Tres días a dieta de silencio, sólo rota para parlotear con mis vecinas del pueblo que me acoge a salto de mata de calendario, con mis hijas y un par de amigos (por teléfono). El vacío nutriente de una soledad buscada que me prepara para llenarme de todo. Las horas de lectura, de música a todo trapo en la azotea que me han hecho fan entregada de Guitarrica de la Fuente; Las sesiones de cerveza helada y duchas de manguera para combatir el aliento de fuego del verano. De pensamientos en zigzag y borrachera de vitamina D. De trabajo, también, pero en un paisaje tan gozoso y distinto que le quita hierro y rigor.

“¿Ves qué bien has estado de charla con nosotras? ¡Hay que ser sociable!”, me amonestaba A. con extrema dulzura, sentada al fresco de la calle, la silla plegable estilo playa rodeada de otras mujeres del pueblo y algún hombre taciturno y silencioso. Os diré que A. es enjuta y sonriente y posee un magnetismo tal que enseguida te quieres sentar a su lado, cosa que hice en el suelo, a sus pies. Y a sus palabras yo me defendía débilmente que sí, que claro que soy sociable, pero que aquí busco el silencio…mientras la tarde bostezaba y daba paso a la oscuridad mecida por la brisa y oteábamos la llegada del camión de la fruta con una pareja de alegres gitanos extenuada de vender a gritos melocotones y tomates en rama desde el alba, mientras su bebé ronroneaba en la cabina del vehículo, hambriento de leche y miel.
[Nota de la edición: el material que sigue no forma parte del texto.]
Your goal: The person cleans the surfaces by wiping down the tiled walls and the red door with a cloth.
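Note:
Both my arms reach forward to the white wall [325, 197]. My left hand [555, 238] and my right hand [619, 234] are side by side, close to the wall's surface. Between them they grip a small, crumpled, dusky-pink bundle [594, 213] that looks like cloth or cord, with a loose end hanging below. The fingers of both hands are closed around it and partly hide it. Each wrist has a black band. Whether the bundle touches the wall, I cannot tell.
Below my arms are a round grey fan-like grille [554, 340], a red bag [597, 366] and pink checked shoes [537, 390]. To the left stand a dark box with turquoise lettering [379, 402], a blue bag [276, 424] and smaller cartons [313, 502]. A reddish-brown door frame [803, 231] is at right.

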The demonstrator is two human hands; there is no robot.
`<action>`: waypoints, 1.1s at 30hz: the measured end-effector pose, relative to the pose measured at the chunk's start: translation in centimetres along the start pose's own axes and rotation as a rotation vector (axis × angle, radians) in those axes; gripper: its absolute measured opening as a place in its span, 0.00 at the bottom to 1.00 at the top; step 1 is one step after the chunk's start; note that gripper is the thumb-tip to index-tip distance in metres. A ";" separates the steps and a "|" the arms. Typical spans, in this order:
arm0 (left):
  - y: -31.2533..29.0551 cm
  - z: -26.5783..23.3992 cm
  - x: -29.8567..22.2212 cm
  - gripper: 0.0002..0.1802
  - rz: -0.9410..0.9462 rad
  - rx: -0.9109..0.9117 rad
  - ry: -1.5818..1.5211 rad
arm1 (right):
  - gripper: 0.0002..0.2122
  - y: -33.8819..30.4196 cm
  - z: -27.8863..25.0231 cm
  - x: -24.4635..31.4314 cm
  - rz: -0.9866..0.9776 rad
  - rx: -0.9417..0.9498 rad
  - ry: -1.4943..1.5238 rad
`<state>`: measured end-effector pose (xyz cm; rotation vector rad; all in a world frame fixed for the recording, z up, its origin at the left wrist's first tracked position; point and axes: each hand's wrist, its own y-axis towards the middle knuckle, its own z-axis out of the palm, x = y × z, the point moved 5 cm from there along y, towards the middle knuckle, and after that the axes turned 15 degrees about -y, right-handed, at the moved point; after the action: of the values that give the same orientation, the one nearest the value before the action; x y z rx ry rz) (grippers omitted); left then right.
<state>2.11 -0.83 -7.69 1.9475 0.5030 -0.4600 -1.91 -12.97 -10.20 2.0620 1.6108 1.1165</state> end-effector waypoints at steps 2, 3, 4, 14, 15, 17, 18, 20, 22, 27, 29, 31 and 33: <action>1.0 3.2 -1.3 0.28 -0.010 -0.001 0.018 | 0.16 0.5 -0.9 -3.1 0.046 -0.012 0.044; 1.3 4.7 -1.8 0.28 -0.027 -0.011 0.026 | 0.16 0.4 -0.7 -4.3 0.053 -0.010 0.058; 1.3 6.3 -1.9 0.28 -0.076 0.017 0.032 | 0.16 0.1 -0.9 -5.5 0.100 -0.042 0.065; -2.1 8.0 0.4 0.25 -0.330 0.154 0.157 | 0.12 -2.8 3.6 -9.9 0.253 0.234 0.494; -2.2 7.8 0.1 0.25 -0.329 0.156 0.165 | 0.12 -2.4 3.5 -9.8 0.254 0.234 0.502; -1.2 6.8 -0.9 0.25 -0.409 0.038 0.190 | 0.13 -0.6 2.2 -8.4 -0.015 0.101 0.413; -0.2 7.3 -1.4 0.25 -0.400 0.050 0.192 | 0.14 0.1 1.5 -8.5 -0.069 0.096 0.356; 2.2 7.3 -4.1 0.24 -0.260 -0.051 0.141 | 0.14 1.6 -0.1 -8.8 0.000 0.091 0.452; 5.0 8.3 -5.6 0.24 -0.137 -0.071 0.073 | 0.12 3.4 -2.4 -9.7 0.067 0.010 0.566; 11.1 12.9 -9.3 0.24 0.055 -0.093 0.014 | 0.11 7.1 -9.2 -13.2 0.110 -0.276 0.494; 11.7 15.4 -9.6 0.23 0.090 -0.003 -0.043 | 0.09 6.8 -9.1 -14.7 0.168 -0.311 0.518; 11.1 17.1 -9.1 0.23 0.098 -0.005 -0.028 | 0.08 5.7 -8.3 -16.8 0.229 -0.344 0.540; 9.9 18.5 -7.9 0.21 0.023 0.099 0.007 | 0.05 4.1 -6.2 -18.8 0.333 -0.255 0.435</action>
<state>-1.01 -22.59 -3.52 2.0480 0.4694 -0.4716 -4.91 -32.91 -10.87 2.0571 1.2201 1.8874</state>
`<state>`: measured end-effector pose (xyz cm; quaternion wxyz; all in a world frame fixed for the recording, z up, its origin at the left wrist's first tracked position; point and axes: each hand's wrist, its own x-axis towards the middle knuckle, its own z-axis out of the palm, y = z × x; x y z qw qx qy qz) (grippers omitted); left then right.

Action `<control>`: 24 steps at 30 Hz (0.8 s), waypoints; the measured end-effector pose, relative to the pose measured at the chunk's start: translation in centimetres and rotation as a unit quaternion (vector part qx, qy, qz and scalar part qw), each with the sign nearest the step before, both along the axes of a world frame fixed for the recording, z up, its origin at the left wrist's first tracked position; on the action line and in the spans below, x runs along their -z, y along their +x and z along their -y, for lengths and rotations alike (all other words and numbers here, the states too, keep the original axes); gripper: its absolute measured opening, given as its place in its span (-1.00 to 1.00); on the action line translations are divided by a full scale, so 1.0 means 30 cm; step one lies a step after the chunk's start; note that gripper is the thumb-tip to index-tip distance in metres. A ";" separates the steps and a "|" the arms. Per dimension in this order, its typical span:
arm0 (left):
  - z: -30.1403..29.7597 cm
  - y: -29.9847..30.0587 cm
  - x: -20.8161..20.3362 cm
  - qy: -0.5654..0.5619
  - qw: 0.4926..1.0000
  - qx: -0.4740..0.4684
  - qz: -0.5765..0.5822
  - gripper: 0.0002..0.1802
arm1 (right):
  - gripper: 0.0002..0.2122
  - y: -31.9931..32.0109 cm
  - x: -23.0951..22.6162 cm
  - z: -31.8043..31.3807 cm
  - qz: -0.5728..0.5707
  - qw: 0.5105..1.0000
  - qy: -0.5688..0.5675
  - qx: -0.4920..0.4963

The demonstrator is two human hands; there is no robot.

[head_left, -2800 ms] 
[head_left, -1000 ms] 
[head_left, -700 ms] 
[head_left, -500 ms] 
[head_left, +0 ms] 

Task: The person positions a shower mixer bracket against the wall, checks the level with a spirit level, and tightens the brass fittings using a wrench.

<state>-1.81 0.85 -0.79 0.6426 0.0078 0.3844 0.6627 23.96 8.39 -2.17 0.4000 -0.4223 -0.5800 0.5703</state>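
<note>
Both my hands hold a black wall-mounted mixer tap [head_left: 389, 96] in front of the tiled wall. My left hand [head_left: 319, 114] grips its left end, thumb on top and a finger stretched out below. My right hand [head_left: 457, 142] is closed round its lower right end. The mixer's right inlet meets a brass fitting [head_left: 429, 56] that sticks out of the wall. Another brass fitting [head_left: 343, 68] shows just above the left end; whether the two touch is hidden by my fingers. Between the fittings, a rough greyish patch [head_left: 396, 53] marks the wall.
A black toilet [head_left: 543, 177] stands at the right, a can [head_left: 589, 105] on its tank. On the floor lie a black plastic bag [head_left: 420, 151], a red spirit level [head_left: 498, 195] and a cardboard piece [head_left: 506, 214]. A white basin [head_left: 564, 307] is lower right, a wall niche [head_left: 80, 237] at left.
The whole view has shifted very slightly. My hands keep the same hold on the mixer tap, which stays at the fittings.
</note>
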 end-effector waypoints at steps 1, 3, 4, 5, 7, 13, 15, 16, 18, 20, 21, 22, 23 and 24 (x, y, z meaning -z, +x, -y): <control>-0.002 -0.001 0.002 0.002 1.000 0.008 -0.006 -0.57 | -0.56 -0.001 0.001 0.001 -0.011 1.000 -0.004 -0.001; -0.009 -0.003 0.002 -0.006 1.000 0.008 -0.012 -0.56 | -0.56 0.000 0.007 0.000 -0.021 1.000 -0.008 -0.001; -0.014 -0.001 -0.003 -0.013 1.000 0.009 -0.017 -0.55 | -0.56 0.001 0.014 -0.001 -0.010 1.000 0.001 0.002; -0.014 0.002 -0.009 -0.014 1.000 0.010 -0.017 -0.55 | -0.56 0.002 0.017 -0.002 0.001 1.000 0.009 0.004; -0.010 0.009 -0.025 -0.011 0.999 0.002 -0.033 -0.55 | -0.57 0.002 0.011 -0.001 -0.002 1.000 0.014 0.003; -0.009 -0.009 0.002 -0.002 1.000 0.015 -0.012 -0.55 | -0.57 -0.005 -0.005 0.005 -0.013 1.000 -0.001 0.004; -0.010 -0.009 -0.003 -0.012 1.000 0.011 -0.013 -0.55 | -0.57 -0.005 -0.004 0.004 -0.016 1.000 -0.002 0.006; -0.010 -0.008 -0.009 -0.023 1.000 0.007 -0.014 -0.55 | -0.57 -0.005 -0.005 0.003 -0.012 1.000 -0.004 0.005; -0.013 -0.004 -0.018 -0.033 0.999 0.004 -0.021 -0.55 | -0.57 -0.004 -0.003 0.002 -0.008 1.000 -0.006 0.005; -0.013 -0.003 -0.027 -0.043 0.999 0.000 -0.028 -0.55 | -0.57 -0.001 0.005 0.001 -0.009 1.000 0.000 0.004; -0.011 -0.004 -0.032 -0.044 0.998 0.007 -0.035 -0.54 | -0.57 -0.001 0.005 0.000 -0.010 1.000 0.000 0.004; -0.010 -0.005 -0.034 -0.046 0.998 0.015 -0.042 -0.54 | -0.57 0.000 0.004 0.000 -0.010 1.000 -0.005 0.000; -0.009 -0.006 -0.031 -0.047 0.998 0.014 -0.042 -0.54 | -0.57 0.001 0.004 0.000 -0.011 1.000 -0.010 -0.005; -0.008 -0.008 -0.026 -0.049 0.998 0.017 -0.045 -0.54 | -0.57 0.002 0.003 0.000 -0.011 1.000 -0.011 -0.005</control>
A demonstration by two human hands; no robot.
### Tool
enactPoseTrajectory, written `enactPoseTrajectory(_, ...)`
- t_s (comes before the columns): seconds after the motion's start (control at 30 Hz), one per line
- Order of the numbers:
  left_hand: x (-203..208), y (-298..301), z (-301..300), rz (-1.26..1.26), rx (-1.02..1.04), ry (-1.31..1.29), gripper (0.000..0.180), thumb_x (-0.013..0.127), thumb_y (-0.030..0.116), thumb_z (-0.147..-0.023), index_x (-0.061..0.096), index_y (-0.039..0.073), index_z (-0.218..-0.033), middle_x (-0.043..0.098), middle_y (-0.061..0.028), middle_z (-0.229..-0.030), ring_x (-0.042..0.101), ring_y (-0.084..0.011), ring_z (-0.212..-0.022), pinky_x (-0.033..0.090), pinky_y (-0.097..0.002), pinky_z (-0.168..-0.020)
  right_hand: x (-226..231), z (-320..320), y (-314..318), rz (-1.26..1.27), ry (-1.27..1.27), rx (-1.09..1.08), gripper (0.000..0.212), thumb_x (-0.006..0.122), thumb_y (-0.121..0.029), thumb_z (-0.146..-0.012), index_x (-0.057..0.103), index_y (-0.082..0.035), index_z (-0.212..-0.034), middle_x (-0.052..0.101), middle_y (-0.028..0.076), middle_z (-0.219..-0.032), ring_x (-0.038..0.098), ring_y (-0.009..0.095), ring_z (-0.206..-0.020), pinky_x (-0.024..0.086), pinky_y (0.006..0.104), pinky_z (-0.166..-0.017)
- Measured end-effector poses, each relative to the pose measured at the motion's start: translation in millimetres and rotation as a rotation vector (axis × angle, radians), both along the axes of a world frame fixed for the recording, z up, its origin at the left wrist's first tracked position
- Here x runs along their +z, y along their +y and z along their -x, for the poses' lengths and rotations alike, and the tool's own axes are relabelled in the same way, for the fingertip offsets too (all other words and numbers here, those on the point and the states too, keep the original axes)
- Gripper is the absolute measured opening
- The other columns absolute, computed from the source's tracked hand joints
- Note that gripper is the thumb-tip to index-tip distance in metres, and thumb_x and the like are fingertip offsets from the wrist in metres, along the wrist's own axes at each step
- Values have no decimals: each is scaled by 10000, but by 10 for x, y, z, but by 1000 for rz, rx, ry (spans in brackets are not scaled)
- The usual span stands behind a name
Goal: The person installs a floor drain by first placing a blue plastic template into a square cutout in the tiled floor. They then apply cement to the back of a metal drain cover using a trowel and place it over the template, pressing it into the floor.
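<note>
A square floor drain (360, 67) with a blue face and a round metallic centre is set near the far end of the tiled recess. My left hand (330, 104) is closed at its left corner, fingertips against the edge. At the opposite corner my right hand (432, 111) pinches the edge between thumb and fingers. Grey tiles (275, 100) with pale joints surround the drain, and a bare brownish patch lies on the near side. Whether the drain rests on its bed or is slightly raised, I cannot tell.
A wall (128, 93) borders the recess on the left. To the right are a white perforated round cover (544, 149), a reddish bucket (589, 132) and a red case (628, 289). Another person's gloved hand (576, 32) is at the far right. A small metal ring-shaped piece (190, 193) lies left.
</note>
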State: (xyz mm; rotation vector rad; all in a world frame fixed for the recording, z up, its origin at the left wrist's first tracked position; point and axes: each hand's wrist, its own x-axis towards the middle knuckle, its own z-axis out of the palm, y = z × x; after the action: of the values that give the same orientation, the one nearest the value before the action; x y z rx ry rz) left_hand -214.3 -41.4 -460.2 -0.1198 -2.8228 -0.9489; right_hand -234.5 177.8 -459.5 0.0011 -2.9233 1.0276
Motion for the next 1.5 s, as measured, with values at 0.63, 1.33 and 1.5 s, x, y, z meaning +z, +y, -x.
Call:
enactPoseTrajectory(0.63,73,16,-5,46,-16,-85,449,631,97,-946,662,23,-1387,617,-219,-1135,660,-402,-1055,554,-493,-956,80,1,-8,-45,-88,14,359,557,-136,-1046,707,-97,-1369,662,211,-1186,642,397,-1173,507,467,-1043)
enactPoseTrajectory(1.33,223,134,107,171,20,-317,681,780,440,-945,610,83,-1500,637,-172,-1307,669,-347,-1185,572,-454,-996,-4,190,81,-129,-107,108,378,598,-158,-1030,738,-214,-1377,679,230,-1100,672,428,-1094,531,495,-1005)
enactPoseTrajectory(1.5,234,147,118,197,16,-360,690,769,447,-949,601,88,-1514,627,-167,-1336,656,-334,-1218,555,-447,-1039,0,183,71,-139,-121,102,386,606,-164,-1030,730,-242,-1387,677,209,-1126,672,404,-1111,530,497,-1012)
“Lo que sale caro es el ruido”, le hubiera dicho a mi vecina. Con los años la necesidad de callar para oírme por dentro ha hecho mella en mi ánimo. También la de esquivar a todo aquel que me roba la fuerza y la alegría. Mi avaricia social comienza a ser extrema, y quiero pensar que tiene que ver con la certeza del paso del tiempo. De esa finitud inexpugnable. También con la determinación de mantenerme concentrada en lo esencial, deshacerme sin rudeza de las invasiones indeseadas y agradecer el privilegio del paseo por esta Castilla adusta y las siestas a destiempo sin reproches ni trampas ni cartón.

Hoy de amanecida leí mucha prensa, ese placer infinito, y Elvira Lindo reprobaba en su columna de El País a esas mujeres en torno a los 50 años que se lamentan porque se sienten invisibles. Como si la visibilidad tuviera que ver con las veces que te miren las piernas o el culo (con perdón), venía a decir. Y argumentaba que las verdaderas invisibles son muchas de esas mujeres cuidadoras de nuestros mayores. Me detuve en la primera parte, porque yo misma estoy en esa franja y nunca me he sentido menos invisible. No porque sea objeto de miradas, sino porque no estoy pendiente en absoluto de si me miran y esa es una gran conquista en la que no estoy ni mucho menos sola.

Justamente esta semana quedé en días consecutivos con cuatro amigas en la edad de la presunta invisibilidad. Las cuatro son inteligentes -diría que bastante por encima de la media-. Las cuatro acumulan un buen puñado de certezas y costras por heridas fruto de haber vivido, lo que las hace muy interesantes. Todas ellas tienen sentido del humor, con diferentes registros. Todas son independientes y ninguna está de vuelta. Todas, contradictoras en algún pliegue de su ser. Todas, ambiciosas y fuertes con puntos de deliciosa fragilidad. Y todo ello las convierte en extraordinariamente atractivas, al menos a mis ojos.

Hoy me gustaría decirles a mis hijas que la ciencia no es cara, como dice mi admirado desconocido. Que lo que sale caro -por los años que cuesta- es aprender a hacer sitio a la soledad como compañía que nos hacer ser muy libres. Y que vivir es darte cuenta de que sin lectura, sin reflexión, sin proyectos, sin buscar nuestro lugar libre de ruido y elegir bien a las personas llamadas a compartirlo algunos ratos, es fácil caer en la tentación de sentirse invisible cuando ya no te miran las piernas o el escote o te sepultan de likes en las redes sociales.

Que desprenderse de la mirada del otro para sentirse bien (o mal, o triste, o exitosa, o sola, o arrebatada, o eufórica, o tranquila o vulnerable o…) es la mayor conquista de las personas, hombres o mujeres. Y te hace tan visible que se te olvida salir a comprobar si alguien se enamora de ti y te llena por un instante el corazón de un flashazo.

…Y que seguramente algo así sea lo que en el fondo haga que los demás se quieran sentar cerca de tu silla, al relente de una noche de viernes en un pueblo de pocos en la Alcarria.